One other function of LiteLLM is computerized retries, permitting customers to configure a mechanism when requests fail on account of errors like timeouts or rate-limit errors to robotically retry the request. It’s additionally attainable to arrange further fallback mechanisms, reminiscent of utilizing one other mannequin if the request has already hit the retry restrict.
Lastly, we will set price limiting for outlined requests per minute (RPM) or tokens per minute (TPM) to restrict the utilization stage. It’s an effective way to cap particular mannequin integrations to forestall failures and respect utility infrastructure necessities.
# Conclusion
Within the period of LLM product progress, it has grow to be a lot simpler to construct LLM functions.
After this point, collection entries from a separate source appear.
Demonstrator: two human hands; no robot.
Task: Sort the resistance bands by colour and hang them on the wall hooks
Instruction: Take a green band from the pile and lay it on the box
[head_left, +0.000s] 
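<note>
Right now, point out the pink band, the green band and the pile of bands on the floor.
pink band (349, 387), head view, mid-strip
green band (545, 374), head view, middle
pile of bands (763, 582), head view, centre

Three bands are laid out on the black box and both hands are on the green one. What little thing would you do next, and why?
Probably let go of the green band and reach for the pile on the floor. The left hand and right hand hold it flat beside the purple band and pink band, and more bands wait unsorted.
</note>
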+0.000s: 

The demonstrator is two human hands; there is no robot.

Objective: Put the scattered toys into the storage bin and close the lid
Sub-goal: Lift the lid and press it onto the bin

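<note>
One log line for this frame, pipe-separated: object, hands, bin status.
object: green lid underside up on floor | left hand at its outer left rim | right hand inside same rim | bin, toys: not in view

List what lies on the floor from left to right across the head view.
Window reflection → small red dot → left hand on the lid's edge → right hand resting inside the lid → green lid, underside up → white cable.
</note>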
Nevertheless, with so many mannequin suppliers on the market, it turns into arduous to ascertain a normal for LLM implementation, particularly within the case of multi-model system architectures. For this reason LiteLLM may also help us construct LLM Apps effectively.
I hope this has helped!
Cornellius Yudha Wijaya is an information science assistant supervisor and knowledge author. Whereas working full-time at Allianz Indonesia, he likes to share Python and knowledge suggestions by way of social media and writing media. Cornellius writes on a wide range of AI and machine studying subjects.